Your Weekly Digest of Save the Sound’s Action
Each Wednesday, we bring you an update on one of our program areas. This week: Ecological Restoration. Read other recent updates on our blog: Legal, Healthy Waters, Climate & Resiliency, and Protected Lands.
Installing a Rain Garden in Rye, NY
Rain gardens are a form of green infrastructure that filter pollutants from stormwater runoff before it flows into the nearest waterbody. Native plants and layers of soil, sand, and rock act as sieves to remove harmful chemicals, toxins, and nutrients. The resulting water that absorbs back into the watershed is cleaner after it filters through a rain garden. These gardens are also pockets of nature that bring beauty to the spaces they occupy. This weekend, Save the Sound, the Rye Sustainability Committee, and the Rye Conservation Commission/Advisory Committee are installing a rain garden at the Rye Arts Center in Rye, New York. While this garden installation has reached capacity for volunteers, we welcome you to contact us at email@example.com if you are interested in helping install future rain gardens in Connecticut or Westchester County, New York.

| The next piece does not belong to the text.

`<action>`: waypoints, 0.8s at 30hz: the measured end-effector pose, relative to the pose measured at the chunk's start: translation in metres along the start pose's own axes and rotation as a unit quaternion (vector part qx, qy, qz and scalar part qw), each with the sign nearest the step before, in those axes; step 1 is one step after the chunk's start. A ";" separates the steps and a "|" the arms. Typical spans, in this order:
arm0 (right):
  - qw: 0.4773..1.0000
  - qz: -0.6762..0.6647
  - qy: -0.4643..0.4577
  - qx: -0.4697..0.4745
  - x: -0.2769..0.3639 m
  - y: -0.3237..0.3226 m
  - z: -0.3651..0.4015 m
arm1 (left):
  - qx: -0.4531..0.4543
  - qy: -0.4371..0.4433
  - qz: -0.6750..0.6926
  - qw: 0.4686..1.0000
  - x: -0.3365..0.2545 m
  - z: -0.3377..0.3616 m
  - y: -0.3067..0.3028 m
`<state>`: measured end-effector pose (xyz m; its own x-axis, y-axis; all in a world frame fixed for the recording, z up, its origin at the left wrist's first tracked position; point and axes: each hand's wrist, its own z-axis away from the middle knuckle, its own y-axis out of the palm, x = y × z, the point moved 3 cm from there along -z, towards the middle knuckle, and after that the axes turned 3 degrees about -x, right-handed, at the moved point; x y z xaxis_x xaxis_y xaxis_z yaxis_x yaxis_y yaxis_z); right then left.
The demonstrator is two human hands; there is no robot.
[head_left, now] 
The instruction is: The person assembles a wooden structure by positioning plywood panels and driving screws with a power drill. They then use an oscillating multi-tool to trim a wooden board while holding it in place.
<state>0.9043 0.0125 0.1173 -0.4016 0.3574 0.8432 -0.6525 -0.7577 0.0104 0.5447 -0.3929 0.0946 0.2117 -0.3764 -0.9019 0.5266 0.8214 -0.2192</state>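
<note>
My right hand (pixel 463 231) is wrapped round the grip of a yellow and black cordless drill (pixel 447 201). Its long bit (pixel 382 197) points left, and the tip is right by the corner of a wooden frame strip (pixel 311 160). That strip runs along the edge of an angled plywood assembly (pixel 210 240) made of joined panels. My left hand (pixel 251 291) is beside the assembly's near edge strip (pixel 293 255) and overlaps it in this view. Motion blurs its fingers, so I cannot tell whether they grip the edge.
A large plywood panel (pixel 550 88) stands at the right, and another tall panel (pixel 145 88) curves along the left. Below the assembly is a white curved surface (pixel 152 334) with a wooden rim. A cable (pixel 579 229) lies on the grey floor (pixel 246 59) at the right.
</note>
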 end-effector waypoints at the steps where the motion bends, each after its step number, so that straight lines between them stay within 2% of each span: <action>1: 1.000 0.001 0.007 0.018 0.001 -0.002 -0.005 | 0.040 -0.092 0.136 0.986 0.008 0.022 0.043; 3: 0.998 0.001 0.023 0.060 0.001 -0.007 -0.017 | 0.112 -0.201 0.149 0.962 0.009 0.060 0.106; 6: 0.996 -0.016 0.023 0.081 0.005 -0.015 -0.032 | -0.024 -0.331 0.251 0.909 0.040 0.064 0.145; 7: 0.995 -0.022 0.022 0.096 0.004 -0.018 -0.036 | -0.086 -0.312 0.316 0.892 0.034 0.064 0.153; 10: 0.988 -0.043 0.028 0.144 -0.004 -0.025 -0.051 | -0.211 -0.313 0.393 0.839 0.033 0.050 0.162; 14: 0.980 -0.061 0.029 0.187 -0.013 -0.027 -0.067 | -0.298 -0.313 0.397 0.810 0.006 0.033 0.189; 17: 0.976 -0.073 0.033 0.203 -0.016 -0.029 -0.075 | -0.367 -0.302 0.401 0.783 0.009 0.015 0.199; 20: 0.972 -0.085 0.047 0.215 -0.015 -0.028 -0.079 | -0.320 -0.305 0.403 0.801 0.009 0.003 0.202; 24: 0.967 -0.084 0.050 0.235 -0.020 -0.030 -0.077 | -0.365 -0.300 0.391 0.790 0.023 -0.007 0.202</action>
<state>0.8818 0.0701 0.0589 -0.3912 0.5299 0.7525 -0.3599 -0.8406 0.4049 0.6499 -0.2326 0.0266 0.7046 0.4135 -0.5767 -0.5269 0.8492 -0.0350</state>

Kicking off the Hutchinson River Watershed Plan on September 21
We are excited to begin a new watershed planning process in Westchester! As we begin Phase I of the Hutchinson River Watershed Plan, Save the Sound and Westchester County invite you to join us virtually on Wednesday, September 21 from 6:00 pm – 8:00 pm for our first public meeting. During this meeting, we want to hear your concerns and ideas from the Westchester community related to water quality and pollution, in order to include your priorities in the plan. No expertise required—we will explain what watershed plans are and how the plan we will develop together over the coming months will provide a roadmap to restore the Hutchinson River. Anyone interested in the Hutchinson River is welcome to attend!
Register for the webinar here.
Focusing on Our Inland Rivers and Parks this Connecticut Cleanup Season
Cleanup season is in full swing, and this Saturday, September 17, marks International Coastal Cleanup Day. While the effort to clean up our state originated on the coasts, we know that trash travels. Most of the trash that ends up on our beaches started somewhere else. This year, we are focusing on rallying support for cleaning up inland rivers and parks like Hanover Pond in Meriden and Valley Falls Park in Vernon to stop trash in its tracks. Removing litter and debris inland prevents it from traveling down the watershed into Long Island Sound. Beaches are not the only places where trash negatively affects the health of people and wildlife, so find a cleanup near you and join us in protecting all kinds of natural spaces in Connecticut.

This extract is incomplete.